Task item - From the line with "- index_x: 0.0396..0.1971" through the line with "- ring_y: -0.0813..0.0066", inclusive, return each line of the data below exactly and leave the rest out.

○ ○ ○ ○

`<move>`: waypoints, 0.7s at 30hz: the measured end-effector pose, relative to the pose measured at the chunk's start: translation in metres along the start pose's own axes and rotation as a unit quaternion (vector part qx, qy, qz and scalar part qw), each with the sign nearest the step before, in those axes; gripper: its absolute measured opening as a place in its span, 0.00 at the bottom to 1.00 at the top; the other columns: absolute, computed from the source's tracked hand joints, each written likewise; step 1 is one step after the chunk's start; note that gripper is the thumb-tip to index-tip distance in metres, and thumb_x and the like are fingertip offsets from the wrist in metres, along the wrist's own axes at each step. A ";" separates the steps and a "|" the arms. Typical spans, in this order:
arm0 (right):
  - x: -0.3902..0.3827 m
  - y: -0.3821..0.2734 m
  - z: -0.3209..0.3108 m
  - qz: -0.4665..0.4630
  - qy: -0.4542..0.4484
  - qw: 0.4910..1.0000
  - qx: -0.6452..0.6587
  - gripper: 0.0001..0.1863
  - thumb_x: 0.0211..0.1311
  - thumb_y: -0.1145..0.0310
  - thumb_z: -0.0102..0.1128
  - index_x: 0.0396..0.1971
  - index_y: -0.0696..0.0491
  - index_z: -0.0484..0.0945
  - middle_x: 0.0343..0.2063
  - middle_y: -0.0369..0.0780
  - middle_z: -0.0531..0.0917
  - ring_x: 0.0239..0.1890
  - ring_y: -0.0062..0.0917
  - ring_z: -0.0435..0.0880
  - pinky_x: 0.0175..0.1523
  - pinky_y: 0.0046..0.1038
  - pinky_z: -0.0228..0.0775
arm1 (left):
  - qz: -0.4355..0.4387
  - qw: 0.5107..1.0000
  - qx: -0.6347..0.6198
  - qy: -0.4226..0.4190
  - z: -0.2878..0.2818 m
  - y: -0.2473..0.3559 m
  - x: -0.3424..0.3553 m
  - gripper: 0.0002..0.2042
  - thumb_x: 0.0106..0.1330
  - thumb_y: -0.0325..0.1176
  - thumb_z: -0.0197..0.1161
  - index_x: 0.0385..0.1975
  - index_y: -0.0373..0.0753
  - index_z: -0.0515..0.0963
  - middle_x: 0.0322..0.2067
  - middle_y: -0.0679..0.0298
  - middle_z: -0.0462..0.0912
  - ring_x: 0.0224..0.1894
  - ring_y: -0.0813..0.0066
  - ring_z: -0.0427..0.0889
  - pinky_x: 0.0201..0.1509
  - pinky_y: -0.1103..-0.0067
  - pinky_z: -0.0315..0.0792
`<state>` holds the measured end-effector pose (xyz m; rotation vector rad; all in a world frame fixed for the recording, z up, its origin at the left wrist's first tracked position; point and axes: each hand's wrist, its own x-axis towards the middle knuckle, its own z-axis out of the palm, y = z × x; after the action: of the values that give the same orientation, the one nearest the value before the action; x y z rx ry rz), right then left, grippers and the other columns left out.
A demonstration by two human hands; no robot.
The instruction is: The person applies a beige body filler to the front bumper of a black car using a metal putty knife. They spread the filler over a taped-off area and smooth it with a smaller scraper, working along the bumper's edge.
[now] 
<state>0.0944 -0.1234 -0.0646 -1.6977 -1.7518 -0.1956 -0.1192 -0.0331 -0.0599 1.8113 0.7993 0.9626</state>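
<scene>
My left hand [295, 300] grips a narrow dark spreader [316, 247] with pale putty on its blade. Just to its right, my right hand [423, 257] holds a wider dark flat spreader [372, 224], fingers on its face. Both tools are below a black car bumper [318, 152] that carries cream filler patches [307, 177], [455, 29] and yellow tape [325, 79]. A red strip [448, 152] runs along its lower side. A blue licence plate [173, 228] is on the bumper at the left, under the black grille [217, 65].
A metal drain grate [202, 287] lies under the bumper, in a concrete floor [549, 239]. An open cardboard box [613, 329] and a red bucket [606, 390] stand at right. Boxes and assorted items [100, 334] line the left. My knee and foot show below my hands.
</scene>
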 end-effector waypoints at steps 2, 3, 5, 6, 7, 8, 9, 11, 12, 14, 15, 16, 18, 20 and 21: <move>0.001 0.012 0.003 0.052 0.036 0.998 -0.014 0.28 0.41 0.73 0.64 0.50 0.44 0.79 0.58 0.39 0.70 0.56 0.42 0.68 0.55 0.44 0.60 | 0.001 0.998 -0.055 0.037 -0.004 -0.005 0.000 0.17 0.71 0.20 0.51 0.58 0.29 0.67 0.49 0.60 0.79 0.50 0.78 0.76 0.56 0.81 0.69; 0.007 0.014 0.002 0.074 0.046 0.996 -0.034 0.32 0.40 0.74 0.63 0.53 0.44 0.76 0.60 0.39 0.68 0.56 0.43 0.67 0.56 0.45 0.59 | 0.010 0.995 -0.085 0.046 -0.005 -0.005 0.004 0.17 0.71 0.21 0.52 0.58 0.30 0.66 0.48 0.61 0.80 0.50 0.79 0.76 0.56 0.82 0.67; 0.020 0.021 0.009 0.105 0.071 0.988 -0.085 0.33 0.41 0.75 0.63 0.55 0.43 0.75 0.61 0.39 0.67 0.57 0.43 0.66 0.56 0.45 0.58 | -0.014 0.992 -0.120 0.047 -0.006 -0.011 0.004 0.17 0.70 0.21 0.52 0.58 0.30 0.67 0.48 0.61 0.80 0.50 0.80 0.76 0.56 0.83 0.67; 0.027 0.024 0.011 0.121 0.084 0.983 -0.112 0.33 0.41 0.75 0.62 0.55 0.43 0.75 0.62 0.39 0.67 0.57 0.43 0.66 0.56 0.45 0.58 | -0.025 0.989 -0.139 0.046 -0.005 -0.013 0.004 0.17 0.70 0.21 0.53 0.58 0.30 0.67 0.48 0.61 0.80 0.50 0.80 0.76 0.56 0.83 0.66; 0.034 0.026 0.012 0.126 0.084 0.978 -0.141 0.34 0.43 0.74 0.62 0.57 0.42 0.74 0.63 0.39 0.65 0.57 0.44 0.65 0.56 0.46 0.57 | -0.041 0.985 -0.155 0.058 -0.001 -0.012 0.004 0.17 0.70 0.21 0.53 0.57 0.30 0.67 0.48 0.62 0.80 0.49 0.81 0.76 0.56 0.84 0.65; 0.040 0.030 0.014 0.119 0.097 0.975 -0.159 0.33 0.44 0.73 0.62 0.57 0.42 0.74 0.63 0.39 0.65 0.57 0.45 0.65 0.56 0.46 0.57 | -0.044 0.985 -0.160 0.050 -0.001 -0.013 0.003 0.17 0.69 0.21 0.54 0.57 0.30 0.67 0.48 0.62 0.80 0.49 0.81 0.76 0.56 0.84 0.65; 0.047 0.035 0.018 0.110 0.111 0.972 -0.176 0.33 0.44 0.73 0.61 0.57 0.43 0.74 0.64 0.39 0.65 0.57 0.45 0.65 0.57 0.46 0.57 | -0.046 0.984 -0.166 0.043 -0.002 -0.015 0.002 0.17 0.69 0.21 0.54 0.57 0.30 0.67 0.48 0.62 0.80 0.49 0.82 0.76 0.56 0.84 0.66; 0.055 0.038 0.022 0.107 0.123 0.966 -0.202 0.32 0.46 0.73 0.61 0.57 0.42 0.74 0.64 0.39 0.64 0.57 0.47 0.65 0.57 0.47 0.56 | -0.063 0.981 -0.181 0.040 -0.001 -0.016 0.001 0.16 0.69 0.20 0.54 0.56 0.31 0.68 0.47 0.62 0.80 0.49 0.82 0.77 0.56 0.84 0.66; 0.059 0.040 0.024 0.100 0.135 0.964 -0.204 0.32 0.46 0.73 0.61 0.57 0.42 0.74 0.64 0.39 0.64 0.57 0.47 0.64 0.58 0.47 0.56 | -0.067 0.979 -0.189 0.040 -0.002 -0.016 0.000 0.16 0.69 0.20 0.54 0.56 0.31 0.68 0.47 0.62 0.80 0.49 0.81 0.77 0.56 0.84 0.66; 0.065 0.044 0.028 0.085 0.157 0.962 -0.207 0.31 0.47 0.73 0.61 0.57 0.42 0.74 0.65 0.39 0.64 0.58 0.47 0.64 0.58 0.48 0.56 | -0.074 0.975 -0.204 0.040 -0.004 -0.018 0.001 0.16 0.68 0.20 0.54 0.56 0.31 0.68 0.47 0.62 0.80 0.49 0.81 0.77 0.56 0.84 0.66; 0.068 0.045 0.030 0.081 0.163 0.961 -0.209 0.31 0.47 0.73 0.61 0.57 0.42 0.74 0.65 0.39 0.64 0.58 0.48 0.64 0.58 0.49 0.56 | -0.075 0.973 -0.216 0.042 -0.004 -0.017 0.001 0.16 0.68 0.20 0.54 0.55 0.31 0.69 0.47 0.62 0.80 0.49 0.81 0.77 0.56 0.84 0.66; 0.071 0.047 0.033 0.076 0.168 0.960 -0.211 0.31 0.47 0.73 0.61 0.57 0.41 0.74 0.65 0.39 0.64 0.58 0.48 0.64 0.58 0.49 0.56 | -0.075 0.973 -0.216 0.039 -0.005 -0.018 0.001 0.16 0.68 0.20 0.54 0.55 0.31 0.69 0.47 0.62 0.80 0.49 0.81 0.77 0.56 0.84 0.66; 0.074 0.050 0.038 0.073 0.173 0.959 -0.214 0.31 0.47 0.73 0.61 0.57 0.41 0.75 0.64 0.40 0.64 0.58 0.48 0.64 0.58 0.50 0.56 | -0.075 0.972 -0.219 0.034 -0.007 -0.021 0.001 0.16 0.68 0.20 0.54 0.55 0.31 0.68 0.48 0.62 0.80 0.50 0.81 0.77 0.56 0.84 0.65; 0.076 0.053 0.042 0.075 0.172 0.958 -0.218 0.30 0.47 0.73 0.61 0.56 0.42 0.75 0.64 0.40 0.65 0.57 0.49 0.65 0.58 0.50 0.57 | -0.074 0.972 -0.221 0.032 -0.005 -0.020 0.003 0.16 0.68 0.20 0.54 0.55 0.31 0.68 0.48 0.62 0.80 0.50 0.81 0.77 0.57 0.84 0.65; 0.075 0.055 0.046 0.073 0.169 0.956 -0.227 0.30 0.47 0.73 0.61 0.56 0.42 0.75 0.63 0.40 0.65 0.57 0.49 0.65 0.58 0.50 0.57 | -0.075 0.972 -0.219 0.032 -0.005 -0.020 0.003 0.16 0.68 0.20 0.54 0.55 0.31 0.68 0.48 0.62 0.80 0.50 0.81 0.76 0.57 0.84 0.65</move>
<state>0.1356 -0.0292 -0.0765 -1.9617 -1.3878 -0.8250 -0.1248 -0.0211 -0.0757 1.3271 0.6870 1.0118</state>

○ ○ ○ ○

Written answer -
  - index_x: 0.0396..0.1971
  - index_y: -0.0696..0.0491
  - index_z: -0.0484..0.0945
  - middle_x: 0.0343..0.2063
  - middle_y: -0.0369..0.0780
  - middle_z: -0.0531..0.0917
  - ring_x: 0.0239..0.1890
  - ring_y: -0.0062..0.0917
  - ring_z: -0.0435..0.0880
  - pinky_x: 0.0175..0.1523
  - pinky_y: 0.0046..0.1038
  - pinky_z: -0.0228..0.0775
arm1 (left):
  - qz: -0.4355..0.4387
  - qw: 0.5107..1.0000
  - qx: -0.6347..0.6198
  - qy: -0.4226..0.4190
  - z: -0.2878..0.2818 m
  - y: -0.2473..0.3559 m
  - x: -0.3424..0.3553 m
  - gripper: 0.0002..0.2042
  - thumb_x: 0.0106..0.1330
  - thumb_y: -0.0325..0.1176
  - thumb_z: -0.0197..0.1161
  - index_x: 0.0385..0.1975
  - index_y: -0.0373..0.0753
  - index_z: -0.0515..0.0963
  - middle_x: 0.0322..0.2067
  - middle_y: -0.0679..0.0298
  - middle_z: -0.0462..0.0912
  - ring_x: 0.0224..0.1894
  - ring_y: -0.0813..0.0066

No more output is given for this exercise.